Tarpon are an extremely popular game fish in Florida and the Gulf of Mexico.
This enormous predator is known and appreciated for its raw strength and insane fights on the rod.
But just how big do tarpon really get?
While the average size of tarpon is between 30 and 60 inches and 30 and 70 pounds, this species can reach an astonishing maximum size of about 8 feet and 350 pounds. Male tarpon are generally smaller than females and rarely exceed weights of 100 pounds.
Keep reading this article to get more interesting facts about the varying sizes of tarpon, the current world record, and where the world’s biggest tarpon can be found and caught.

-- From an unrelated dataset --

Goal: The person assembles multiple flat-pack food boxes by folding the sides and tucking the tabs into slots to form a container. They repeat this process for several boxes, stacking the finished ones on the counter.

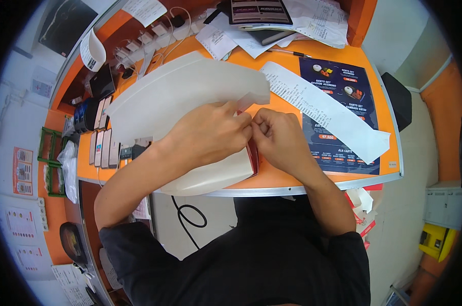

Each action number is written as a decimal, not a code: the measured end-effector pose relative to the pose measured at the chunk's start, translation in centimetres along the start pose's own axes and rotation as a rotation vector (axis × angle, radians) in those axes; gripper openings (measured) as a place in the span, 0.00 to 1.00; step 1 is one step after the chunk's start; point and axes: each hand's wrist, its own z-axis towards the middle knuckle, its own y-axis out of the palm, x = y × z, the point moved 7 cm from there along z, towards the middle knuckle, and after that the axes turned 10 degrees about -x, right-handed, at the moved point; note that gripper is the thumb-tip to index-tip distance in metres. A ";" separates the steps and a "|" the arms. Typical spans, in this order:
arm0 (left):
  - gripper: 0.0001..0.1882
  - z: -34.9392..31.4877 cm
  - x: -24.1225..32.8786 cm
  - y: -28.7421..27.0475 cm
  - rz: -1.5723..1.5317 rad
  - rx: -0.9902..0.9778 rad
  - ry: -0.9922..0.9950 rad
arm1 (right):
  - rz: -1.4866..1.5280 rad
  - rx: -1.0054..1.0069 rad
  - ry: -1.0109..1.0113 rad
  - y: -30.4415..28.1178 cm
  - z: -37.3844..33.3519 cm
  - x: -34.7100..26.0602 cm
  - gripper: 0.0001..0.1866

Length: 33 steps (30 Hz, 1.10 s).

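A large off-white bag (162,94), paper or plastic by its look, lies across the left half of the orange desk, its lower part (215,176) reaching over the front edge. Some red (253,159) shows at its right side. Across the bag lies my left hand (210,130), fingers curled and pinching at its right edge. My right hand (279,135) is closed in a pinch, its fingertips meeting those of the left. What sits between the right fingers is hidden. Just right of it, a long printed receipt (322,109) rests over a dark blue menu sheet (338,143).
Several phones (106,148) stand at the desk's left end, near cables and power strips (162,30). Papers (317,23), a dark folder (261,13) and a pen (290,52) lie at the back. Below the right edge are red-and-white packages (363,209). A black cable (190,224) hangs below the desk.
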 end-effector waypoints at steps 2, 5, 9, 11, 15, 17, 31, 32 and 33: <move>0.10 0.0 0.0 0.0 -0.010 0.032 -0.017 | 0.021 -0.011 0.030 0.0 -0.1 0.5 0.08; 0.14 -0.9 -0.5 -0.6 -0.177 0.153 -0.110 | -0.018 -0.023 0.042 -0.9 0.1 0.2 0.09; 0.22 -6.8 -1.0 -2.7 -0.553 0.170 -0.288 | -0.097 0.045 0.020 -1.7 -0.7 -1.6 0.13; 0.24 -10.2 -0.2 -2.2 -0.627 0.078 -0.335 | -0.236 0.087 -0.123 -1.5 -1.1 -4.1 0.14; 0.14 -13.4 1.5 -0.6 -0.638 0.018 -0.433 | -0.596 0.070 -0.178 -0.5 -1.8 -6.5 0.15; 0.09 -13.9 2.0 0.7 -0.585 0.070 -0.431 | -0.653 0.038 -0.137 0.1 -1.8 -5.9 0.13; 0.09 -14.6 3.3 0.9 -0.609 0.414 -0.486 | -0.719 -0.110 0.013 0.0 -1.9 -4.1 0.08; 0.09 -14.9 2.8 0.8 -0.632 0.457 -0.509 | -0.711 -0.120 0.041 -0.1 -1.8 -4.1 0.09; 0.09 -15.2 2.3 0.7 -0.654 0.501 -0.533 | -0.702 -0.129 0.068 -0.1 -1.7 -4.2 0.09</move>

What Is the Maximum Size of Tarpon?
Atlantic tarpon (Megalops atlanticus) can reach a maximum size of around 8 feet (90 to 100 inches) and 350 pounds.
Due to its massive size, incredible stamina, and fighting abilities, it is a priced game fish in the United States and the Gulf of Mexico.
Its large size can be explained by the fact that tarpon have a very rich and varied diet, primarily consisting of sardines, pinfish, needlefish, mullets, shrimp, and crabs.
Additionally, they are speedy swimmers, as they can reach top speeds of up to 35 miles an hour, making them even more efficient hunters.
And as this fish species has been around for about 100 million years, it has simply evolved into an enormous predator over time.
DID YOU KNOW: Male tarpon have a maximum size of about 5 to 6 feet and 100lb, which means that basically all tarpon that weigh more than 100 pounds are female.
What Is the Average Size of Tarpon?
Tarpon have an approximate average size of 30 to 60 inches and 30 to 70 pounds.
Average lengths and weights naturally vary, though, and depend on a series of factors that can include:
- water temperature
- oxygen levels
- food abundance
- food competition
- population size
- habitat size
- habitat type (fresh or saltwater)
And so, in optimal conditions, the average tarpon may have a size of 50 to 60 inches and 50 to 70 pounds, while the average size of tarpon living in less favorable conditions may be 30 to 40 inches and 30 to 50 pounds.
Additionally, tarpon tend to feed the most between March and July, meaning they often weigh more during this time of year.
In other words, the average size really just is a broad, average indication!
What Is the Biggest Tarpon Ever Caught?
Considering that this fish species has a maximum size of around 300lb, the current All-Tackle world record comes pretty close to being the perfect tarpon.
The record fish is a behemoth of an unbelievable 286lb 9oz. But that’s not all, as the monster had an insane length of 90 inches and a surreal girth of 50 inches.
Angler Max Domecq caught the huge tarpon while on a fishing vacation in Guniea-Bissau, a small country in West Africa.
This record fish was caught in 2003, and while anglers have caught plenty of giant tarpon between 200 and 250 pounds since then, they have yet to break the world record.
Surely, a 300-pounder must be out there somewhere, though? Time will tell if and when it’ll ever get caught!
What Is the Florida State Record for Tarpon?
The current Florida state record tarpon is the perfect example that there must be quite a few fish out there that could have the potential of getting close to the world record fish.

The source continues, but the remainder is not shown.